Хенрик, выйдя на работу, сразу купил себе новый костюм, а мне красивое кольцо и огромный букет цветов, и сделал мне предложение, и мы сразу поженились. Тогда я толком ничего не понимала, ведь настоящей женщиной я не была, но теперь, когда я столько знаю — жизнь научила, да и успела я вдосталь насмотреться на других людей, — теперь я и вовсе не понимаю, зачем он на мне женился. Он был таким завидным мужчиной, мог взять буквально любую, но решил жить с той, что никогда не родит ему детей, никогда не займется с ним любовью. Похоже, он надеялся, пробовал несколько раз, но скорее ради меня, думал, что все-таки мне это нужно, да и врач был того же мнения, но каждый раз, когда казалось, что еще чуть-чуть — и нутро мое оживет, эти шрамы, черт бы их побрал, все портили. Годы шли, ума у меня прибавлялось, и в конце концов я дала себе обет: никогда его не ревновать, никогда не упрекать за интрижки, я только не хотела, чтобы он путался абы с кем. Но у него были такие замечательные любовницы, и он всегда был так добр ко мне, и когда ему опять взбредало в голову что-нибудь новенькое, он не забывал обо мне, всегда старался освободить меня из моей неволи, от тех черных мундиров, что всю жизнь стояли надо мной, от всего того, о чем не расскажу, о солдатских сапогах, бивших меня в те места, которые другие мужчины целуют, на которые другие мужчины кладут голову, когда хотят на минуту забыться…
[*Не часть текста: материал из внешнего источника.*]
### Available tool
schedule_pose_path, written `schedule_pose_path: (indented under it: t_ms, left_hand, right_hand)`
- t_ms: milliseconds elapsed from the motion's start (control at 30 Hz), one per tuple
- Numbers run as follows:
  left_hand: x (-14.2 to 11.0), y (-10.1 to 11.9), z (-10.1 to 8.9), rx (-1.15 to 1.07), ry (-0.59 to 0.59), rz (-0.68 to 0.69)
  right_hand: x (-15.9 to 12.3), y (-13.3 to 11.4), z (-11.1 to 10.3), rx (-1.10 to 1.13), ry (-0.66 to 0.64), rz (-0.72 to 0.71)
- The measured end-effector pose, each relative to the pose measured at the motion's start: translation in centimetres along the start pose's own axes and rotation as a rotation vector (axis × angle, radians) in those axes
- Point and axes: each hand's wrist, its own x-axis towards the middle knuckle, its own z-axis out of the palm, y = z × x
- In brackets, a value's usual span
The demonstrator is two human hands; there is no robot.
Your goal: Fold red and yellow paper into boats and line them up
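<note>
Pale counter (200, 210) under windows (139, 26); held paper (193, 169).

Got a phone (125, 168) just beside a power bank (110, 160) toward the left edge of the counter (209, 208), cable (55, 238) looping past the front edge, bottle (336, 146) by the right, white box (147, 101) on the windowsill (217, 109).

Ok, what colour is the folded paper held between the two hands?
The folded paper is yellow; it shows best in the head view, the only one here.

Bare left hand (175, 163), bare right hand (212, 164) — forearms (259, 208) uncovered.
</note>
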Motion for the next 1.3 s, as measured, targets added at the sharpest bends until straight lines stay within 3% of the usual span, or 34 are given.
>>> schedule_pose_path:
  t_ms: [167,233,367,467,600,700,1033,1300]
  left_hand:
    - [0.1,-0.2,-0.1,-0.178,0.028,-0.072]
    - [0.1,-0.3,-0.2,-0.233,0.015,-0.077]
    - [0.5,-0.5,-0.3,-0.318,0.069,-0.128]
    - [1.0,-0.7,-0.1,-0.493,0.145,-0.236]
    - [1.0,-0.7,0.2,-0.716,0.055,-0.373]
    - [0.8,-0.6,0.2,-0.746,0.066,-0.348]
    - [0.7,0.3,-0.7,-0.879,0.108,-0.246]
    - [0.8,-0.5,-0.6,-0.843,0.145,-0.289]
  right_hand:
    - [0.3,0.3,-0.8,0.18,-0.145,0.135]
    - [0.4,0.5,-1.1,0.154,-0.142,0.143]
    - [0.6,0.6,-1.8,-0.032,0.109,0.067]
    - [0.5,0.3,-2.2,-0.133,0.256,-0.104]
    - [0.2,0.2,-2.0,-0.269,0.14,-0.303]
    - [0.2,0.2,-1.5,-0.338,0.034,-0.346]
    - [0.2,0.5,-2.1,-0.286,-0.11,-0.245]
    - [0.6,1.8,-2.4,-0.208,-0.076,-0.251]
Нет больше Хенрика, и с мадам Греффер мы больше не беседуем, ну и с кем мне прикажете болтать, я ведь совсем одна. Тереза только и знает, что глушить красненькое, к тому же она такая дурочка, хоть и старая. С ней можно посудачить лишь о том, когда кофе был лучше, сейчас или раньше, или о том, как замечательно цветут деревья за окном, и все. Когда сидим за кофе с Мишелем, тоже о таких вещах не разговариваем, молод он слишком. Однажды я ему кое-что рассказала, но он полагает, что это уже невозвратное прошлое, ничего подобного больше никогда не будет, поэтому надо об этом побыстрее забыть, а я думаю, он ошибается, такое может повториться, а может, и уже повторяется, не здесь, в других краях. Мишель молод, он еще многому должен научиться. Будь хотя бы мсье Петри жив, мы повспоминали бы Хенрика, крепко они дружили.

Но я ведь не закончила историю о мсье Петри.

Когда его старшей дочке исполнилось четыре годика, она тяжело заболела. Не могла вообще двигаться, ни кушать, ни писать, совсем ничего, а через год умерла; они, мсье Петри и его жена, пережили тогда настоящий кошмар, тыкались во все места, потратили все деньги, влезли в огромные долги, даже у нас занимали, но я никогда об этом не вспоминаю, мы с Хенриком деньги тратили в свое удовольствие, о чем теперь поминать. Все в округе, знакомые, соседи, старались им как-то помочь. Девочка погибала, таяла на глазах и в конце концов умерла ночью, задохнулась, дышала она уже с большим трудом, а они еще себя корили: мол, из-за них она умерла, недоглядели, но это ведь неправда, малышка бы все равно умерла, не той ночью, так через неделю или через две, она умирала каждый день, и каждый день они ее спасали, а под конец не удалось.